Effect Sizes. As a stepping stone, we intend to estimate observed effect sizes and their standard errors in a standardized format (log odds ratios).

RQ 1

(Effect Sizes and their Confidence). What is the distribution of observed effect sizes and their 95% confidence intervals? How are the confidence intervals affected by multiple-comparison corrections?

  • \(H_{\mathsf {mcc}, 0}\): The marginal proportions of tests’ statistical significance are equal irrespective of per-study family-wise multiple-comparison corrections.

  • \(H_{\mathsf {mcc}, 1}\): Per-study family-wise multiple-comparison corrections impact the marginal proportions of tests’ statistical significance.

Statistical Power. We inquire about the statistical power of studies independent from their possibly biased observed effect size estimates.

RQ 2

(Statistical Power). What is the distribution of statistical power vis-à-vis parameterized effect size thresholds? As an upper bound achievable with given sample sizes as well as for the actual tests employed?

Given the unreliability of post-hoc power analysis, we pit the sample sizes employed by the studies and individual tests against the small, medium, and large effect size thresholds according to Cohen [4]. The actual thresholds will differ depending on the type of the effect size.

Publication Bias. We intend to inspect the relation between effect sizes and standard errors with funnel plots [20], asking the question:

RQ 3

(Publication Bias). To what extent does the field exhibit signs of publication bias measured in terms of relation between effect sizes and standard errors as well as asymmetry?

We can test statistically for the presence of asymmetry [2] as indicator of publication bias, yielding the following hypotheses:

  • \(H_{\mathsf {bias}, 0}\): There is no asymmetry measured as rank correlation between effect sizes and their standard errors.

  • \(H_{\mathsf {bias}, 1}\): There an asymmetry measured as rank correlation between effect sizes and their standard errors.

The Winner’s Curse. We are interested whether low-powered studies exhibit inflated effect sizes and ask:

RQ 4

(Winner’s Curse). What is the relation between simulated statistical power (only dependent on group sizes) and observed effect sizes?
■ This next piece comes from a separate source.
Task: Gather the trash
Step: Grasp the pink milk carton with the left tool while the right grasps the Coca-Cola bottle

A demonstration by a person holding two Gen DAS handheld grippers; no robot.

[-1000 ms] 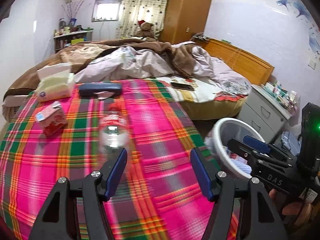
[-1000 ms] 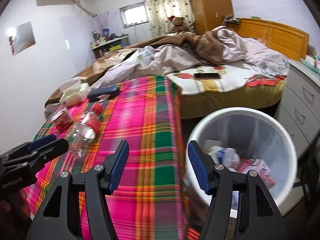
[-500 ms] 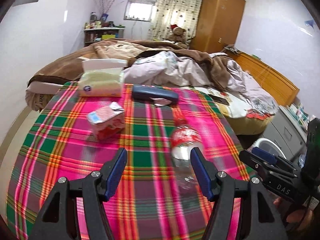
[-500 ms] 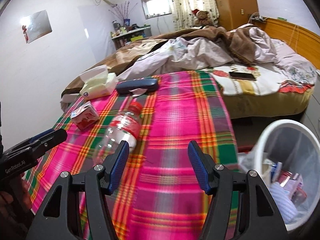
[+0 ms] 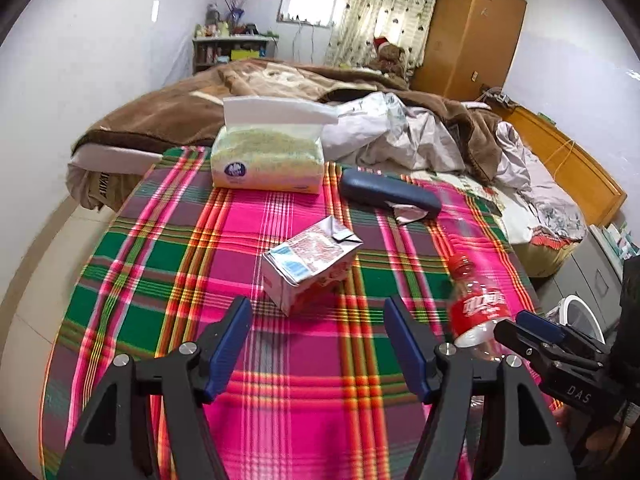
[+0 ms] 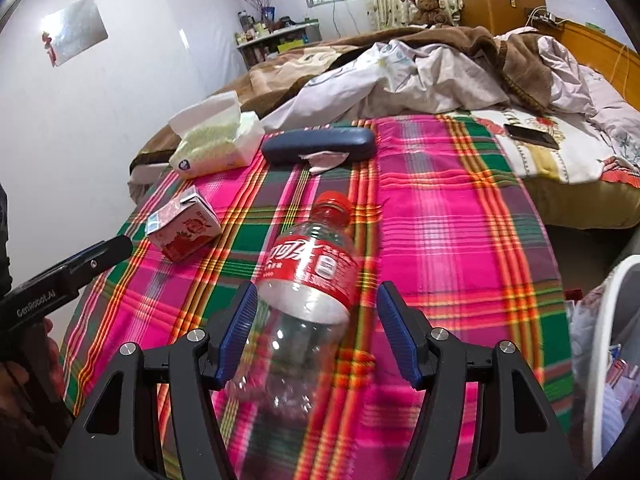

  • \(H_{\mathsf {wc}, 0}\): Simulated power and observed effect size are independent.

  • \(H_{\mathsf {wc}, 1}\): There is a negative correlation between simulated power and observed effect size.

5 Method

This study was registered on the Open Science Framework (OSF)Footnote 1, before its statistical inferences commenced. An extended version of this work is available on arXivFootnote 2, including additional analyses and a brief specification of the underlying SLR [16]. Computations of statistics, graphs and tables are done in R with the packages statcheck, metafor, esc, compute.es, pwr. Their results are woven into this report with knitr. Statistics are computed as two-tailed with \(\alpha =.05\) as reference significance level. Multiple-comparison corrections are computed with the Bonferroni method, adjusting the significance level used with the number of members of the test family.

5.1 Sample

The sample for this study is based on a 2016/17 Systematic Literature Review (SLR) conducted by Coopamootoo and Groß [6]. This underlying SLR, its search, inclusion and exclusion criteria are reported in short form by Groß [14] are included in this study’s OSF Repository. We have chosen this SLR on the one hand, because its search strategy, inclusion and exclusion criteria are explicitly documented supporting its reproducibility and representativeness; the list of included papers is published. On the other hand, we have chosen it as sample, because there have been related analyses on qualitatively coded completeness indicators as well as statistical reporting fidelity [14] already. Therefore, we extend a common touchstone for the field. The overall SLR sample included \(N=146\) cyber security user studies. Therein, Groß [14] identified 112 studies with valid statistical reporting in the form of triplets of test statistic, degrees of freedom, and p-value. In this study, we extract effect sizes for t-, \(\chi ^2\)-, r-, one-way F-tests, and Z-tests, complementing automated with manual extraction.

5.2 Procedure

We outlined the overall procedure in Fig. 1 and will describe the analysis stages depicted in dashed rounded boxes in turn.

Fig. 1.
figure 1

Flow chart of the analysis procedure

Automated Test Statistic Extraction. We analyzed the SLR sample with R package statcheck proposed by Epskamp and Nuijten [12]. We obtained cases on test statistic type, degrees of freedom, value of the test statistic and p-value along with a correctness analysis. This extraction covered correctly reported test statistics (by APA guidelines) and t-, \(\chi ^2\)-, r-, F-tests, and Z-tests at that.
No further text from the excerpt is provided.